PROBLEM STATEMENT: Search the records for the string "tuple". Copy each line where it occurs.

MATERIAL TO PROCESS:
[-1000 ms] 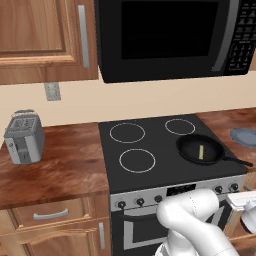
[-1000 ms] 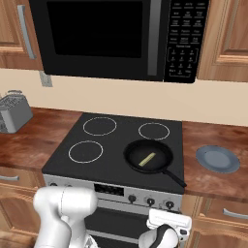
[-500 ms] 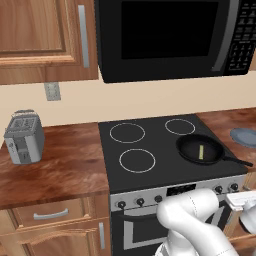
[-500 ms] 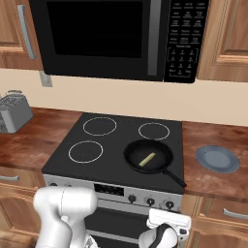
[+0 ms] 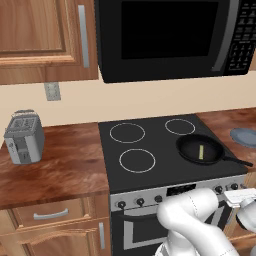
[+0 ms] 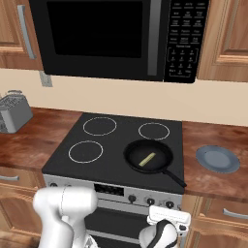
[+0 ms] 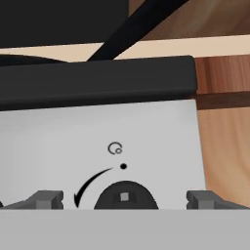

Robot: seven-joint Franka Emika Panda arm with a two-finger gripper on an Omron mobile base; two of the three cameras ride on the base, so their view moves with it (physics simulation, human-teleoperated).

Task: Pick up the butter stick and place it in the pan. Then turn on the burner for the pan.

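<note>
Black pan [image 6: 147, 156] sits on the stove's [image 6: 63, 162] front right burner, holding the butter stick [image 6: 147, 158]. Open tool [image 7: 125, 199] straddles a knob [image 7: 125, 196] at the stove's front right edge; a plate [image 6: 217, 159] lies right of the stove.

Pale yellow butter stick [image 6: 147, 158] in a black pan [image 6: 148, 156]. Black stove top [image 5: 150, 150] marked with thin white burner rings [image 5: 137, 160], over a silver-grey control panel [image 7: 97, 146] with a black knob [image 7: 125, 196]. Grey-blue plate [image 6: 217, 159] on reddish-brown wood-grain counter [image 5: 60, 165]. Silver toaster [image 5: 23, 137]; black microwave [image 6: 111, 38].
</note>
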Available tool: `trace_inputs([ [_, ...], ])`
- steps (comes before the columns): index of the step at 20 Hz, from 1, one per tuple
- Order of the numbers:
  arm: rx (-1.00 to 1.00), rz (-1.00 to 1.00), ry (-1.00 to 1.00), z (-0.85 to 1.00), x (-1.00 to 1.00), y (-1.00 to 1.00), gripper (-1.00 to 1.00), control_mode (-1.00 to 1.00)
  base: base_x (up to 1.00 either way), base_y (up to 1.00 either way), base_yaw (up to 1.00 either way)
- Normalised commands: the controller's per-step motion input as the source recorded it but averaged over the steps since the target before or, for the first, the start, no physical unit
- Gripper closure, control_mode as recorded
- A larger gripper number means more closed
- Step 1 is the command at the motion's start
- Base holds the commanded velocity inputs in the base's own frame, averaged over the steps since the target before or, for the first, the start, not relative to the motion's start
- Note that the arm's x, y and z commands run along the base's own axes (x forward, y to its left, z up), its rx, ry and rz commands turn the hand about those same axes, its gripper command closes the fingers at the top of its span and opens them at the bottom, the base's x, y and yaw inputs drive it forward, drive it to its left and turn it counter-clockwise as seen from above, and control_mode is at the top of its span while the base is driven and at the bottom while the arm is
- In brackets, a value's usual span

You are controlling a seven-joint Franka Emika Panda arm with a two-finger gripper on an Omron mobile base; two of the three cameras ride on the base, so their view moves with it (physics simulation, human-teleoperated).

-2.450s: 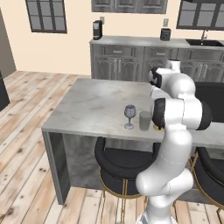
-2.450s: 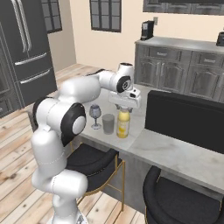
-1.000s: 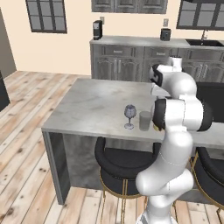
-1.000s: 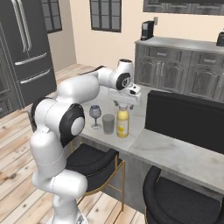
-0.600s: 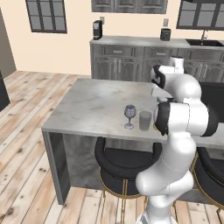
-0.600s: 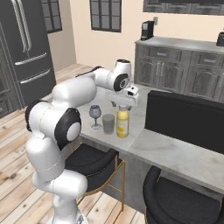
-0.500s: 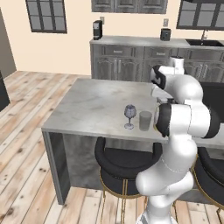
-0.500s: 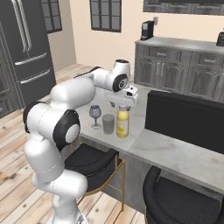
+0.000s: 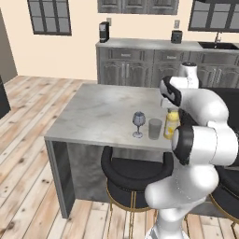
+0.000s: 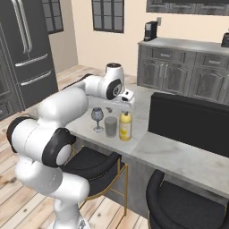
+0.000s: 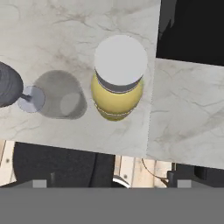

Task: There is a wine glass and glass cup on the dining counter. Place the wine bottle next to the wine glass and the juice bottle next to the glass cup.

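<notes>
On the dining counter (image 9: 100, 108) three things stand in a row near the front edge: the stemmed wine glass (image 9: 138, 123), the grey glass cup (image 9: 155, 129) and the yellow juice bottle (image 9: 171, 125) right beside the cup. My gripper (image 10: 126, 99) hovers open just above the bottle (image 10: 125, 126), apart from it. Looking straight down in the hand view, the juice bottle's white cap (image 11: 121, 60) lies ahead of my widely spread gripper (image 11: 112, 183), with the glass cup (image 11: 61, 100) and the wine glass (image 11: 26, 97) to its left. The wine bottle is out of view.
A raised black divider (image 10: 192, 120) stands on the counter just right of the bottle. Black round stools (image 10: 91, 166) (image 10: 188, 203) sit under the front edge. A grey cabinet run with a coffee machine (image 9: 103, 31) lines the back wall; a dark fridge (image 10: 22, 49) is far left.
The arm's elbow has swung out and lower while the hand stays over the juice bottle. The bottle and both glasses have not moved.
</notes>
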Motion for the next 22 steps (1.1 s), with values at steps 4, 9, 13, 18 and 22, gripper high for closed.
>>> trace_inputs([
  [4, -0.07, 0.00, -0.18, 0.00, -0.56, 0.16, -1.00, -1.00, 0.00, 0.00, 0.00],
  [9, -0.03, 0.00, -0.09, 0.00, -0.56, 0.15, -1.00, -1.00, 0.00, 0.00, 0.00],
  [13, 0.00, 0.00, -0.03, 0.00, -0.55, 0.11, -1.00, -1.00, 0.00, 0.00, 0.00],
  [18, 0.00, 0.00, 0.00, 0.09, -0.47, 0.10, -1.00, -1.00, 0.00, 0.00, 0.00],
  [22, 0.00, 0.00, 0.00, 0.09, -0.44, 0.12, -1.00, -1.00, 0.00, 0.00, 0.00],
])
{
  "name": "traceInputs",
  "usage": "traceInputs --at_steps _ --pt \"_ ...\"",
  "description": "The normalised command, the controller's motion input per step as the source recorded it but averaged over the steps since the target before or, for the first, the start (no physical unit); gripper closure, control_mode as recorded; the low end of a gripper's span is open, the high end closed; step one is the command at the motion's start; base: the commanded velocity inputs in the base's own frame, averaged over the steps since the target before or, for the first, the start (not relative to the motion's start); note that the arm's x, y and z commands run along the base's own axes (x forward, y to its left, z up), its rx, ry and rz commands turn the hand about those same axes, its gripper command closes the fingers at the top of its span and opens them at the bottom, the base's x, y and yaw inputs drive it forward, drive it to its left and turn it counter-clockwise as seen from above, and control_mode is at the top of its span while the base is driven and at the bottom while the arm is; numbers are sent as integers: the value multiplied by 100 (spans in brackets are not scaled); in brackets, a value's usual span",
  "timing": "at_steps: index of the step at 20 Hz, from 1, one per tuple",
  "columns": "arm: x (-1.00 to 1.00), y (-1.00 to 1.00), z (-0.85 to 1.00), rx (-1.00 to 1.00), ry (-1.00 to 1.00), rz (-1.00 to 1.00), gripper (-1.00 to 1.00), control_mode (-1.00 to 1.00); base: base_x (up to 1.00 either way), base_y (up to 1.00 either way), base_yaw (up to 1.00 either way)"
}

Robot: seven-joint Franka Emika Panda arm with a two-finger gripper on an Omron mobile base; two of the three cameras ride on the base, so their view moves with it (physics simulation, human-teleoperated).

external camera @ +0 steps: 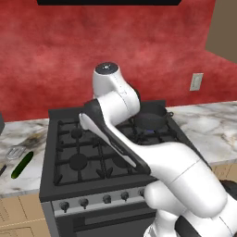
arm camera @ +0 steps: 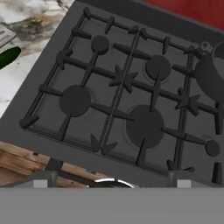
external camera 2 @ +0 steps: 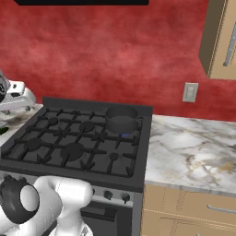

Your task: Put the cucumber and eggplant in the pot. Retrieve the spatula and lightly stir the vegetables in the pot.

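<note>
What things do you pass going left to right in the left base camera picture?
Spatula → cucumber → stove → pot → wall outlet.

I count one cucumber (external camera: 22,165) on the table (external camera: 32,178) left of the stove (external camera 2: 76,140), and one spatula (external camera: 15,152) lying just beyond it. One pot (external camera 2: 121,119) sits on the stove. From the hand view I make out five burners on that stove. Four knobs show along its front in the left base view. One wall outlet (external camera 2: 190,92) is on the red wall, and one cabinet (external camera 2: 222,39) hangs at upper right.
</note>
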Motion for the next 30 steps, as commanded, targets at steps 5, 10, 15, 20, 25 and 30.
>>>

SOLVED EXERCISE:
- steps (comes before the columns): index of the step at 20 Hz, from 1, one per tuple
  "timing": "at_steps: index of the step at 20 Hz, from 1, one per tuple",

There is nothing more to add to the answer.